In today's episode, I talk about why I follow Jesus Christ. I go into my full testimony of how I came to know Christ and the obstacles I faced along the way.




First I want to say a quick prayer... Lord, I pray that you lift up every single person reading this right now. I pray that You open up our hearts, our minds, our eyes, and our ears to You Lord. Please just wrap your arms around us and show us that you are right here with us. I pray that whatever it is that each person is supposed to receive from this episode that they receive it and implement it in their daily lives. I love you with every ounce of my being. In Jesus' name, Amen.





Okay, so why do I follow Jesus? What made me want to be saved by Jesus? It has definitely been a bumpy road to get to where I'm at now and I have been making plenty of mistakes along the way, but I'm so grateful that Jesus has always been right here with me. So let's just start from the beginning...



I was raised in church my whole life. When I was 5 years old my grandpa was reading the Bible to me before bed and that night the specific verse that really caught my attention was John 3:16. "For God so loved the world that he gave his one and only son. That whoever believes in him shall not perish but have eternal life." After my grandfather had explained that verse to me I told him that I wanted to be saved. So that night at the young age of 5 I asked Jesus to come into my heart and forgive me of my sins.

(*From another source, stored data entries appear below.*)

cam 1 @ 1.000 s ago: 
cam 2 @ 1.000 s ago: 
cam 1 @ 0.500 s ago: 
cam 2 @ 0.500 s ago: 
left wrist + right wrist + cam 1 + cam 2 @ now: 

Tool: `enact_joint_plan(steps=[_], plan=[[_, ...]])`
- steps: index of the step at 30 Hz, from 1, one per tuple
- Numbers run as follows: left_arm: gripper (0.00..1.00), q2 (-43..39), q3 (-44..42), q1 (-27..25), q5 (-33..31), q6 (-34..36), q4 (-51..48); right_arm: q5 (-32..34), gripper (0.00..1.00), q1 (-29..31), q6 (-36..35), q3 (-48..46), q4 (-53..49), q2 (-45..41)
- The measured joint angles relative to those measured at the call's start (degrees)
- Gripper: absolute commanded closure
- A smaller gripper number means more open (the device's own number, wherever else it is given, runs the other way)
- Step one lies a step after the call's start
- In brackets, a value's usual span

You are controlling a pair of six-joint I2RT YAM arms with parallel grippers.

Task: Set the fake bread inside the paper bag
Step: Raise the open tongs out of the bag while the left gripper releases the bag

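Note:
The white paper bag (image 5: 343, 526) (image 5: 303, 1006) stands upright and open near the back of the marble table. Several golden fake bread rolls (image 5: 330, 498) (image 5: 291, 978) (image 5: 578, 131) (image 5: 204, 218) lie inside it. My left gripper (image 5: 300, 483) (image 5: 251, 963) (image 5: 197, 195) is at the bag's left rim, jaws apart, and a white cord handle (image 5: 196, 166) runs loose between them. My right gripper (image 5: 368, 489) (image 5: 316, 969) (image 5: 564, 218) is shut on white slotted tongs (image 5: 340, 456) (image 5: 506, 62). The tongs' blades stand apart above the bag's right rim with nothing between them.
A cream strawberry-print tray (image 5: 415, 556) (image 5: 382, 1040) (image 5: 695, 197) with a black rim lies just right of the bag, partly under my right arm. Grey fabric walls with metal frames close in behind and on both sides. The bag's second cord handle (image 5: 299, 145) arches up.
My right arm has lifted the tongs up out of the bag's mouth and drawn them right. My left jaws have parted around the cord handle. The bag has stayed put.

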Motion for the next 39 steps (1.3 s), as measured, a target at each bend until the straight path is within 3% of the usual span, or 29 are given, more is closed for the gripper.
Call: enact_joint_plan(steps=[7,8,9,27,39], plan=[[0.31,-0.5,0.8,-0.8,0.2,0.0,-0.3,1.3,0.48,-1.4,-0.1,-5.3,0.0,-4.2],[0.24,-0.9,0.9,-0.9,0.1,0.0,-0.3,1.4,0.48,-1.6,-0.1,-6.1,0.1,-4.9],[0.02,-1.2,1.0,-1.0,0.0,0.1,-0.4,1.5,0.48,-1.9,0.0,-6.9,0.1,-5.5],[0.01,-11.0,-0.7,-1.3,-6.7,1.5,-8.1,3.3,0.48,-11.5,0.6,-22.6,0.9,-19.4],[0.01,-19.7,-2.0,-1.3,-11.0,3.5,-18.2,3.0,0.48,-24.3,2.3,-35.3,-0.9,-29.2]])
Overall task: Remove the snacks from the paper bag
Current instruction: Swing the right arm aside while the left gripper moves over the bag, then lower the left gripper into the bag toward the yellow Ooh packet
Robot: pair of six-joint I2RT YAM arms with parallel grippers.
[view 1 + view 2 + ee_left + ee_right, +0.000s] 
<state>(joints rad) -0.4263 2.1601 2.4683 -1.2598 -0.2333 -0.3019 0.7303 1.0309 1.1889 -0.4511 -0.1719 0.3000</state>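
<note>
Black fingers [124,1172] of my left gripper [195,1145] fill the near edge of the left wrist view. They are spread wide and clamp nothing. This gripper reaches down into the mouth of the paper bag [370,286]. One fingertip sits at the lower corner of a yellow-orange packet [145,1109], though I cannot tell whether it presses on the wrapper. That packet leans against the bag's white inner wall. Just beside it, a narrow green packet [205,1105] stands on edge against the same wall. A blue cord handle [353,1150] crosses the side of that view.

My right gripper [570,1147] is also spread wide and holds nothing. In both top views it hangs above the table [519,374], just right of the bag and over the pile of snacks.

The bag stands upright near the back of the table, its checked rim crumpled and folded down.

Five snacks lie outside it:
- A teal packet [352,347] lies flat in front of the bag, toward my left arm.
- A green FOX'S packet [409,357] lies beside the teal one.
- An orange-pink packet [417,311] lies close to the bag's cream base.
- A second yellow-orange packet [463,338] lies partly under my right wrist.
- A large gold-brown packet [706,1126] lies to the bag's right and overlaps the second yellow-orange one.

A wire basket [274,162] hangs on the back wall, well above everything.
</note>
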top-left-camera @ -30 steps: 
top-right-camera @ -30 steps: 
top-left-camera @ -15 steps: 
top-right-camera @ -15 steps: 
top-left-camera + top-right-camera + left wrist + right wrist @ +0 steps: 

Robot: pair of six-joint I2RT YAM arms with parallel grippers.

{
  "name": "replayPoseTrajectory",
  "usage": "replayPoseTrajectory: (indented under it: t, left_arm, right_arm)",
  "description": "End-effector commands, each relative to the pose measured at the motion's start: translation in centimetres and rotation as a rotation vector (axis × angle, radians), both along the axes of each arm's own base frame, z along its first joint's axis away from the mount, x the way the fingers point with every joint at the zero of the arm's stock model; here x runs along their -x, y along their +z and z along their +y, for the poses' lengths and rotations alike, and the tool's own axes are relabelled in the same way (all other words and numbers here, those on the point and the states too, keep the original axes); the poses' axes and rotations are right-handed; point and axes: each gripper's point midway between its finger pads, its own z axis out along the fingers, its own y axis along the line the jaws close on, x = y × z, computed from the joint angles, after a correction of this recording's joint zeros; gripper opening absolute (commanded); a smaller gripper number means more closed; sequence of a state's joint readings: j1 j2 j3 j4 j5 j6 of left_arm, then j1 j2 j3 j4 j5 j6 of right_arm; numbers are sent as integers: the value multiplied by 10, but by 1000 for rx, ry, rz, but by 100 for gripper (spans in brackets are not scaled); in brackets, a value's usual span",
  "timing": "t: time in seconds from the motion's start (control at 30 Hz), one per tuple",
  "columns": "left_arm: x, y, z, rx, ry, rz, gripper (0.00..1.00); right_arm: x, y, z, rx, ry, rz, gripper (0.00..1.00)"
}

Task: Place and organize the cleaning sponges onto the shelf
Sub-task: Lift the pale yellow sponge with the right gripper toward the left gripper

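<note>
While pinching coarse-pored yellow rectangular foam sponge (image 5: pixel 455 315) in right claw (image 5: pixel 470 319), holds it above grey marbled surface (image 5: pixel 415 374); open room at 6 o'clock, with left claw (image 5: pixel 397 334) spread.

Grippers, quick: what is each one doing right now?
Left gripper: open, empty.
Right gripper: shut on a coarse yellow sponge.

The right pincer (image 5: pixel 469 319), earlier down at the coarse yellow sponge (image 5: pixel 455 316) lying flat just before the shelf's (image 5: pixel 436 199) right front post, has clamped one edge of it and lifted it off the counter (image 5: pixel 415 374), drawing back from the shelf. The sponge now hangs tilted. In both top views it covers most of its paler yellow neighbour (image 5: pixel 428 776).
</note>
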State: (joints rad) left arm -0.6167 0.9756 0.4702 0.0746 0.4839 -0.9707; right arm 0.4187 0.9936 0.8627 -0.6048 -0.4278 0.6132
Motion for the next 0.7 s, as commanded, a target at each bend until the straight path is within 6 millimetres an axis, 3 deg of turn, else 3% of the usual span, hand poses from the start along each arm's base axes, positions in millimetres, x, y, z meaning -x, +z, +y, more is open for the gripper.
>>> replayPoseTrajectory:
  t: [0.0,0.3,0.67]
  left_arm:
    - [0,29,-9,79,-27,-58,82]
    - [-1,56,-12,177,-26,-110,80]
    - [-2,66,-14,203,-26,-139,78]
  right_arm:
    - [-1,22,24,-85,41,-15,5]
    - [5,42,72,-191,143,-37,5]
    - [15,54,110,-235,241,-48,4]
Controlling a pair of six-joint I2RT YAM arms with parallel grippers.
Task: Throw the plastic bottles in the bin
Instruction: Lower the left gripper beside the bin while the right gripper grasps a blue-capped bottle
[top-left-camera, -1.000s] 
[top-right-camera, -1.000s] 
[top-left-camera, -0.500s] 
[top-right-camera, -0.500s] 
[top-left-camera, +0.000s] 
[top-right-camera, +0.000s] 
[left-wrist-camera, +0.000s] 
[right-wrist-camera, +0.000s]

Fast forward to when I was 10 years old, I was at Godstock and the pastor was talking about baptism the next morning at the lake. I told my mom that I wanted to get baptized, so we went up and talked to the pastor and I got baptized that next morning. After getting baptized I really felt like I was saved and I had a relationship with Christ. I would tell my friends and family about Jesus, I would worship Him, and I felt like He was my best friend. I went through spurts of this for years where I would really feel like I was on fire for Jesus and I would tell everyone I knew about Jesus and then there were times when I would tell people and they didn't want to hear it or didn't believe in Jesus and I would get discouraged.


Throughout my teenage years, I only went to church because my mom made me. I knew that if I wanted to hang out with my friends on the weekends I better be at church on Wednesday night and Sunday morning. Most of the time I would just go to church to hang out with my friends on Wednesday night or I would skip church and just hang out at the park beside the church with my best friend.


From the time I was 15 until 22, I went through a very wild streak. There were times when I would get really fed up with the way I was living my life and I would cry out to the LORD and try to get my life together, but then something would happen and I would end up going back to being wild and partying. I would do everything I could to get out of my right mind and not think about the feelings of loneliness, not feeling worthy, and being heartbroken. Throughout these years I was in a very toxic relationship on and off. I felt like my worth was in that relationship, so when things didn't go right I would feel unworthy of love.


During these wild years of my life, a lot of times I would try to hide from God. I knew that He was here but I thought that maybe if I just didn't acknowledge him and just kept living my life the way I wanted, I could run far away from him and he would just forget about me. I thought if I just keep pushing him away then He would give up on me and go focus on someone else because I didn't want to stop living my life the way that I wanted to.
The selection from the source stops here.